Archive for January 18, 2016
The Inverse Lake Wobegon Effect in Learning Analytics and SIGCSE Polls
I wrote my Blog@CACM post this month about the Inverse Lake Wobegon effect (see the post here), a term that I coin in my new book (link to post about book). The Inverse Lake Wobegon effect is where we observe a biased, privileged/elite/superior sample and act as if it is an unbiased, random sample from the overall population. When we assume that undergraduates are like students in high school, we are falling prey to the Inverse Lake Wobegon effect.
Here’s an example from The Chronicle of Higher Education in the quote below. Looking at learning analytics from MOOCs can only tell us about student success and failure of those who sign up for the MOOC. As we have already discussed in this blog (see post here), people who take MOOCs are a biased sample — well-educated and rich. We can’t use MOOCs to learn about learning for those who aren’t there.
“It takes a lot of mystery out of why students succeed and why students fail,” said Robert W. Wagner, executive vice provost and dean at Utah State, and the fan of the spider graphic. “It gives you more information, and when you can put that information into the hands of faculty who are really concerned about students and completion rates and retention, the more you’re able to create better learning and teaching environments.”
Source: This Chart Shows the Promise and Limits of ‘Learning Analytics’ – The Chronicle of Higher Education
A second example: There’s a common thread of research in SIGCSE Symposium and ITICSE that uses survey data from the SIGCSE Members List as a source of information. SIGCSE Members are elite undergraduate computer science teachers. They are teachers who have the resources to participate in SIGCSE and the interest in doing so.
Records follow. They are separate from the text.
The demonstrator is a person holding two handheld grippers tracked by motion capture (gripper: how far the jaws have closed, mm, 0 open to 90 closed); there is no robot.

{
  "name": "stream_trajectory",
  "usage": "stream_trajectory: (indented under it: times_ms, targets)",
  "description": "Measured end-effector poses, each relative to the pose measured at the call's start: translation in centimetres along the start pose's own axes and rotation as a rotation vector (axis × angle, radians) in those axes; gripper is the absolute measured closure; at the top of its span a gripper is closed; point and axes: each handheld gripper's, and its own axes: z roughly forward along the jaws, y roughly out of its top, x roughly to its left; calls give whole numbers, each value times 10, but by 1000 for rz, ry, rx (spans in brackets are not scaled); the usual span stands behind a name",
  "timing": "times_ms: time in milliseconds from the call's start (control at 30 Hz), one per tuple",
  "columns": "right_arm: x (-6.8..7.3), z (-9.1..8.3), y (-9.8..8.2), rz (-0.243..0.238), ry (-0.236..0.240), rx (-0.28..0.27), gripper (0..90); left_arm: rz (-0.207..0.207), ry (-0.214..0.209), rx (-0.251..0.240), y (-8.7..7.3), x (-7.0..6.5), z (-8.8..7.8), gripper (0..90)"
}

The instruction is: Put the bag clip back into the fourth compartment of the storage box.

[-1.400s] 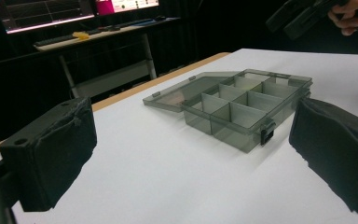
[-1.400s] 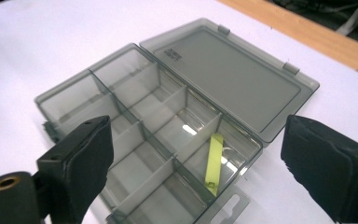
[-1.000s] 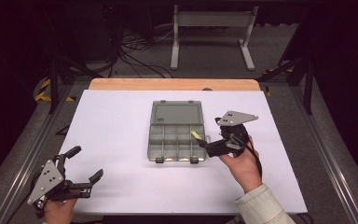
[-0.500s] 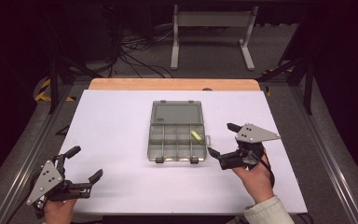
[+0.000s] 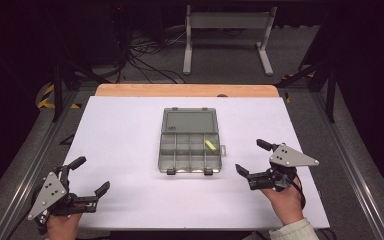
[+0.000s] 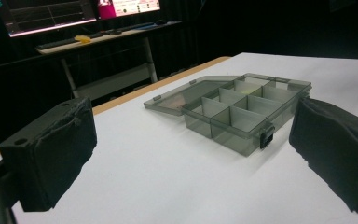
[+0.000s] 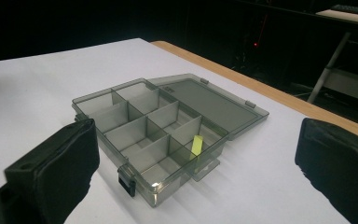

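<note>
Near the middle of the white table [image 5: 130,130] lies a smoky-grey compartment box [image 5: 189,152], its lid [image 5: 189,121] swung flat open toward the far edge and its two black latches [image 5: 171,171] facing the near edge. Inside it, thin dividers mark off a grid of small cells, and a small yellow-green piece [image 5: 210,145] leans tilted in a cell at the right end of the box, in the row nearer the lid. From the right gripper view that piece [image 7: 196,144] stands against a divider, just inside the side wall.

At the near right corner area, the right gripper [image 5: 252,160] is held in the person's hand [image 5: 284,200], its jaws spread wide apart with nothing between them, pointing toward the box and clear of it. Close to the near left corner, the left gripper [image 5: 87,174] sits low over the table, well apart from the box, jaws likewise wide apart and empty
</note>
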Motion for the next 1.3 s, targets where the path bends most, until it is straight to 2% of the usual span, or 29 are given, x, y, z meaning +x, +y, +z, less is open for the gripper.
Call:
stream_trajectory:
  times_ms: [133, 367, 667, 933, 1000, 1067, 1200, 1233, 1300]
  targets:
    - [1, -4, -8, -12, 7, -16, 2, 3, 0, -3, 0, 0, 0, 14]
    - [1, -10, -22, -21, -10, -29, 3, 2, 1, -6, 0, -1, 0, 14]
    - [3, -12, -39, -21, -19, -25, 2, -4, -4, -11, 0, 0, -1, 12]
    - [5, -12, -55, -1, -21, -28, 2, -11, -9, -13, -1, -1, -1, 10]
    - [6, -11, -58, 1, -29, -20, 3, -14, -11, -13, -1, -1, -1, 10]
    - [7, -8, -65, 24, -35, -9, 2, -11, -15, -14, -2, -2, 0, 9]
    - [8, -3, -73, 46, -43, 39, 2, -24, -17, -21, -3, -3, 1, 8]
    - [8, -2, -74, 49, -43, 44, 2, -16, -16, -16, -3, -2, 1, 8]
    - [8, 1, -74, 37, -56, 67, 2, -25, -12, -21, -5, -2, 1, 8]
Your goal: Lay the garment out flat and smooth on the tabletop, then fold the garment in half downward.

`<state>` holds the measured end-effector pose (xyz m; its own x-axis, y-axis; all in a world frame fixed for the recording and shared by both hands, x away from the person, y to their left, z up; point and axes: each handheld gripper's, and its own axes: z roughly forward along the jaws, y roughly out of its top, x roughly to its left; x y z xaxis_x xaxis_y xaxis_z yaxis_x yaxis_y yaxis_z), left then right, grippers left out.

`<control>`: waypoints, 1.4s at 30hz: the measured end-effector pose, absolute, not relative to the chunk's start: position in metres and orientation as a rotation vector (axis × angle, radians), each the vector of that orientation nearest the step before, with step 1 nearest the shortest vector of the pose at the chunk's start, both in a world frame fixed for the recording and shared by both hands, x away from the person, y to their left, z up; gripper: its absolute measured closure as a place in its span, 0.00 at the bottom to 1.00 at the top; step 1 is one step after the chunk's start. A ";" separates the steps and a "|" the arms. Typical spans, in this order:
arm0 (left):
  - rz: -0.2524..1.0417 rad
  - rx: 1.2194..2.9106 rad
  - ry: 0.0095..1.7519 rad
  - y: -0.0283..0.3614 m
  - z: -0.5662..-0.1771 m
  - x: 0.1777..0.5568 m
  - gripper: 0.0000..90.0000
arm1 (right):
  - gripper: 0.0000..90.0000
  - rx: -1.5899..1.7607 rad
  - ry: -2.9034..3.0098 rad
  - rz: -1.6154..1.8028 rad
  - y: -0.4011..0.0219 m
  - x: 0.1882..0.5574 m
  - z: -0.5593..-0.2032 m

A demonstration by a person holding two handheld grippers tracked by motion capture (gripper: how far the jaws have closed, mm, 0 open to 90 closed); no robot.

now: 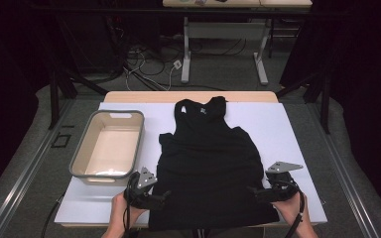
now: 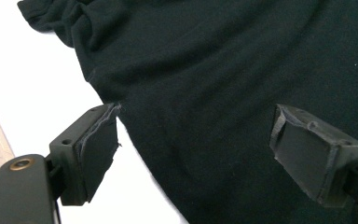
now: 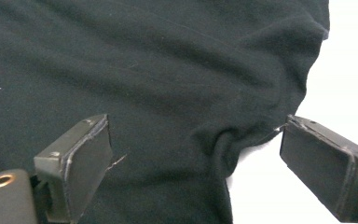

I know that at my own institution, only a small percentage (<10%) of our lecturers and instructors participate in SIGCSE. I know that no one at the local community college’s CS department belongs to SIGCSE. My guess is that SIGCSE Members represents less than 30% of undergraduate computer science teachers in the United States, and a much smaller percentage of computer science teachers worldwide. I don’t know if we can assume that SIGCSE Members are necessarily more expert or higher-quality. We do know that they value being part of a professional organization for teaching, so we can assume that SIGCSE Members have an identity as a CS teacher — but that may mean that most CS teachers don’t have an identity as a CS teacher. A survey of SIGCSE Members tell us about an elite sample of undergraduate CS teachers, but not necessarily about CS teachers overall.